- _Goal of the exercise_
Across the entries that follow, count each line holding "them" and state the total alone.

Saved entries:
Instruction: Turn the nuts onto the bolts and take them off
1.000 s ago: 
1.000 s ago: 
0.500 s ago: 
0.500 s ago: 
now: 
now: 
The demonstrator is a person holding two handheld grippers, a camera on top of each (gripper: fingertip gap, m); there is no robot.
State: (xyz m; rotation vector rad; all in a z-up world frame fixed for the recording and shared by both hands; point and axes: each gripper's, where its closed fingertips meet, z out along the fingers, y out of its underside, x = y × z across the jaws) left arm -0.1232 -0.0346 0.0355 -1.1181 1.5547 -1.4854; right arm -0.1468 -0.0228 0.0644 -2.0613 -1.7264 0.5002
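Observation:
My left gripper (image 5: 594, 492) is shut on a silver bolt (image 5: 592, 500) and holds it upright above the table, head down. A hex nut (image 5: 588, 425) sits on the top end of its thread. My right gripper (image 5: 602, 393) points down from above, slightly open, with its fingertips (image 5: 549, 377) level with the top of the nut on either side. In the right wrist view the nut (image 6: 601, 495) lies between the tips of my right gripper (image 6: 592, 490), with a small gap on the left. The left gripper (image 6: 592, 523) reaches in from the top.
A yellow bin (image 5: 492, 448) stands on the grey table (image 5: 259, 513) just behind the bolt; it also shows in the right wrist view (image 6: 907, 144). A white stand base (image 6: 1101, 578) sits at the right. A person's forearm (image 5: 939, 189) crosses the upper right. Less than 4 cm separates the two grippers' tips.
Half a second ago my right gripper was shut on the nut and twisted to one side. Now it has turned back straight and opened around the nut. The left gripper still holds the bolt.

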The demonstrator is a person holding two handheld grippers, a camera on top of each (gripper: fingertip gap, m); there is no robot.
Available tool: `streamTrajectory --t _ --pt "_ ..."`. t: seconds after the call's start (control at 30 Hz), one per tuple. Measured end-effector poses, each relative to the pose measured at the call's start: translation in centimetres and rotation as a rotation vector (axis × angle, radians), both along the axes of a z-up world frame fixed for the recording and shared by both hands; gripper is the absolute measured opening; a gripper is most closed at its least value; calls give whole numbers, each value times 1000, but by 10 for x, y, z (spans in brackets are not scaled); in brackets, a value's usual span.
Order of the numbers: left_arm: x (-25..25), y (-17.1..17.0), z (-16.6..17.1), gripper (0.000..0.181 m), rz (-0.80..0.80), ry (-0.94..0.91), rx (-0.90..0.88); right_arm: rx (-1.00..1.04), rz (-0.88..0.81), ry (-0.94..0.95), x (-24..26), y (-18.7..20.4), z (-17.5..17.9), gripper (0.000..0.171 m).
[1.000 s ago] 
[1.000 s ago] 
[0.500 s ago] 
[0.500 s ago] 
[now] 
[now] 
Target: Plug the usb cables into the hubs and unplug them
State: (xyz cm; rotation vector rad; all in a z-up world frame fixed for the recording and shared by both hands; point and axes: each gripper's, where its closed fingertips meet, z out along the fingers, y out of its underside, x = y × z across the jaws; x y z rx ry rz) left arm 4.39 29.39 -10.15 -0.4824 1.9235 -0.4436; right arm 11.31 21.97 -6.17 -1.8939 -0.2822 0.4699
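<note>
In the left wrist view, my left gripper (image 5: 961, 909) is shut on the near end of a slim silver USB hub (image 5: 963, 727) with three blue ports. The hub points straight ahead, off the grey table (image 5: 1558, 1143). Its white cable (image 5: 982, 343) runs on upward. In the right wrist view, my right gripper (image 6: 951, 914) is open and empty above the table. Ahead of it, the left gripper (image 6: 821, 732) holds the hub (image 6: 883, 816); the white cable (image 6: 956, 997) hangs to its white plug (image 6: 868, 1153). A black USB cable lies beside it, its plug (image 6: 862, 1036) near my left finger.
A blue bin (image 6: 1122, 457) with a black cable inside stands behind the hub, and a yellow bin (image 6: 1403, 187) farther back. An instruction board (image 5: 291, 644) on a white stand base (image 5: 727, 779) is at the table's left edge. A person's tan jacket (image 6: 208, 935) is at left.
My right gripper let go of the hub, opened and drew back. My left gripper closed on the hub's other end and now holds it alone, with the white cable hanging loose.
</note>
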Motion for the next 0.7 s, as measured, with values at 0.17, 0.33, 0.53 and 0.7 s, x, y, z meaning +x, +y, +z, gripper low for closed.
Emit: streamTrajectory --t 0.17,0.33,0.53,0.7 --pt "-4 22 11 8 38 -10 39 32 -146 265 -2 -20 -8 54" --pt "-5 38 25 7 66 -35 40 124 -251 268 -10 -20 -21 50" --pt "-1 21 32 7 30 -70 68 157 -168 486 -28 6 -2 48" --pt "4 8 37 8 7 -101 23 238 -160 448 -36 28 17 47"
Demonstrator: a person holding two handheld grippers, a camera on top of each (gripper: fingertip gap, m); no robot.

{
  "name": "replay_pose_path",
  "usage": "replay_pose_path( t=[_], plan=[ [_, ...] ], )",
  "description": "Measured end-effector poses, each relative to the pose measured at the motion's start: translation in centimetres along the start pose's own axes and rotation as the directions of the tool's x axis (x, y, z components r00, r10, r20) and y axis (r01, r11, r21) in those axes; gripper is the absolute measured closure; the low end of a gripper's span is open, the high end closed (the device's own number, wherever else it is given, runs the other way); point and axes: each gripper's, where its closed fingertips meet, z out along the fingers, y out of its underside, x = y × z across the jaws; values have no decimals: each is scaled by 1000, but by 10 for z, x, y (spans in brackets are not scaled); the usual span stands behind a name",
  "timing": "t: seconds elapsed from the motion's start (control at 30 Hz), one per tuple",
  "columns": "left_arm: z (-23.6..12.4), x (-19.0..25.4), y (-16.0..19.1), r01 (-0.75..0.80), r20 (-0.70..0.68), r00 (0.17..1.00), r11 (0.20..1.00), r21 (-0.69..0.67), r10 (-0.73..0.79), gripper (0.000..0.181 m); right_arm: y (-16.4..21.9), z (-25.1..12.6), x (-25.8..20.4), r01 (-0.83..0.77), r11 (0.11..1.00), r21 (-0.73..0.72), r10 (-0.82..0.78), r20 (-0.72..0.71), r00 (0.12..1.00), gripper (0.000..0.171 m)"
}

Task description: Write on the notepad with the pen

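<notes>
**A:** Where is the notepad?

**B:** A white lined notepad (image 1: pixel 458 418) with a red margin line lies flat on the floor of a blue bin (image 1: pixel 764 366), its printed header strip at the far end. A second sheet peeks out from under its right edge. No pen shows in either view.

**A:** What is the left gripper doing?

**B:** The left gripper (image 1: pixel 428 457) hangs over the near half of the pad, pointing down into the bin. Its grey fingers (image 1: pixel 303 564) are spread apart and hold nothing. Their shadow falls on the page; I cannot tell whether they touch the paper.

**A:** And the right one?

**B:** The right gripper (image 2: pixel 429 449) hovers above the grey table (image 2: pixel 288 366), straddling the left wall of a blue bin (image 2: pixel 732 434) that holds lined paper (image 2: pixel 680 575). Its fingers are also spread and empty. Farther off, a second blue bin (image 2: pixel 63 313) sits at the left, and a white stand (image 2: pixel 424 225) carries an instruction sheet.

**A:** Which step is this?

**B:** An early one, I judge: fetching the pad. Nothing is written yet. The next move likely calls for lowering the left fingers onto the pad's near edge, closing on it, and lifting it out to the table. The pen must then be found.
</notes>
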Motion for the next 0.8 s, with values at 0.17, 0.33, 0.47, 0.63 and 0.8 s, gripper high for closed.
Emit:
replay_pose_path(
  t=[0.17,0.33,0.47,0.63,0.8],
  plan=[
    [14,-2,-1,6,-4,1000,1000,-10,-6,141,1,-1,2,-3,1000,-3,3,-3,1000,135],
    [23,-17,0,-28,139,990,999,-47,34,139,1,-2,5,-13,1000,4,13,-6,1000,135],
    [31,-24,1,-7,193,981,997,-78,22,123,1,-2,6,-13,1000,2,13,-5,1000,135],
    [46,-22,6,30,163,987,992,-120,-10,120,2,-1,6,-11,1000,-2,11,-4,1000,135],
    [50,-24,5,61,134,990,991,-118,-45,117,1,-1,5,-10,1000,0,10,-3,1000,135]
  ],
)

- _Worked solution_
2